Secondly, it is a companion learning experience. Acquisition of knowledge and internalization of knowledge are two different things. You can get the definition of AARRR from the AI in thirty seconds, but to really learn how to use it, you need practice, you need feedback, and you need someone to nudge you when you get stuck. This coaching value obviously cannot be completely replaced by a large language model. This is also a point I have repeatedly emphasized in this article turn teaching into long-term assets.
Third, it’s community and connection. People buy online courses, sometimes not just for the knowledge itself, but also to establish connections with people who are also learning about the subject. This is an American sociologistThe power of weak ties advocated by Mark Granovetter in 1974 - classmates met in courses and partners communicated in the community often bring unexpected opportunities and resources. AI can answer your questions, but it can’t help you build these networks.
The acquisition of knowledge and the internalization of knowledge are two different things. AI can give you answers, but it can’t accompany you on the journey from “knowing” to “doing”.
Paradigm shift in communication ecology
From a more macro perspective, what we are experiencing is actually a paradigm shift in the communication ecology. The past knowledge dissemination model was a one-to-many broadcast style: an expert stood on a podium and explained concepts to a group of listeners. The value of this model lies in translation and screening, that is, letting experts help you select the important parts from the vast information, and then translate it to you in a language you can understand.

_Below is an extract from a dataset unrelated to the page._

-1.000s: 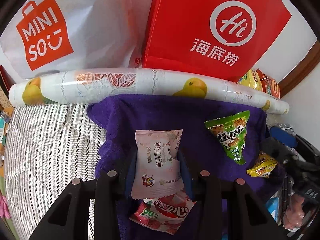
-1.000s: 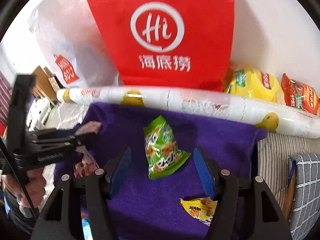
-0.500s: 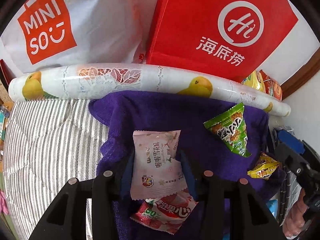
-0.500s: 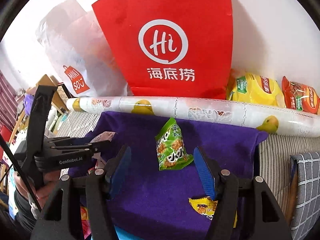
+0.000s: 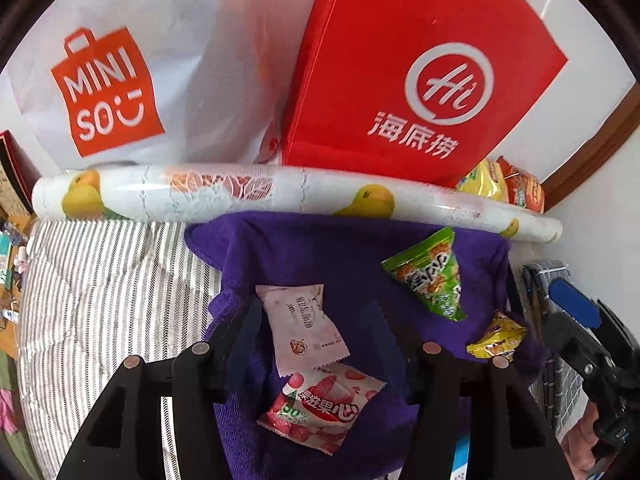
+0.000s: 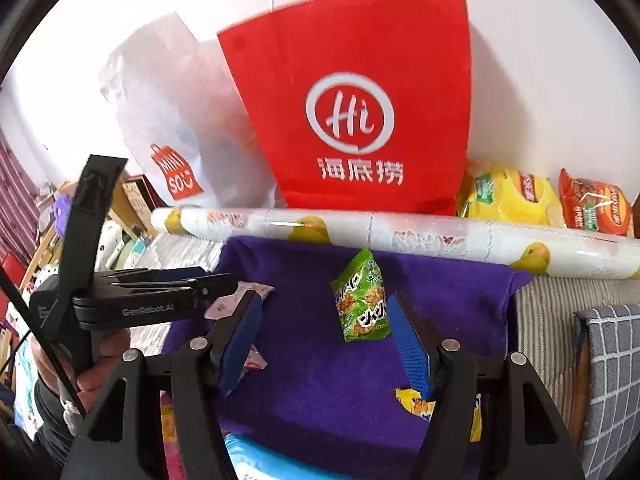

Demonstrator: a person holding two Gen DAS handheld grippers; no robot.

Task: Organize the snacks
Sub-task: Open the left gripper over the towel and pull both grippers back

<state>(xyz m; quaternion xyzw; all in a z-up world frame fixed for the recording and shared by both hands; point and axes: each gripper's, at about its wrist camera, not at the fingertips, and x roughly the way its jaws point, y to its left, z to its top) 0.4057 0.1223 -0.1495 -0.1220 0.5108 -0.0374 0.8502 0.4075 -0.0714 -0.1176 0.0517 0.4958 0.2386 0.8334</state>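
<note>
Near the purple towel's (image 5: 312, 264) left edge, the left gripper (image 5: 316, 328) has just been opening, fingers released around a pink packet (image 5: 302, 328): light, crinkly, best pinched across its flat middle. From the right wrist, the right gripper (image 6: 324, 340) hangs parted, empty, beside a green packet (image 6: 360, 300).

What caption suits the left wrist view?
Open left tool above a pale pink snack packet on the purple towel.
</note>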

But now, the large language model itself is a super translator and filter, and it does not rest, charge, or be impatient 24 hours a day. Having said that, this means that the value chain of knowledge dissemination must be reconfigured. The simple steps of translation and screening will be largely replaced by AI; but those steps that require unique human abilities, such as creativity, empathy, judgment, and interpersonal connection, will become more precious.
▲ Paradigm shift in communication ecology: translation and screening are replaced by AI, making creativity, empathy and interpersonal connections more precious
Communication scholarManuel Castel (Manuel Castells) in “The Rise of the Network Society” mentioned a point: In the information society, real power lies not in possessing information, but in being able to organize and interpret information. In the age of AI, this perspective becomes even more relevant. When everyone has access to the same information through AI, the key to differentiation lies in how you organize this information, how you turn it into actionable insights, and how you make the right judgments in specific situations.
In an information society, real power lies not in possessing information, but in being able to organize and interpret it.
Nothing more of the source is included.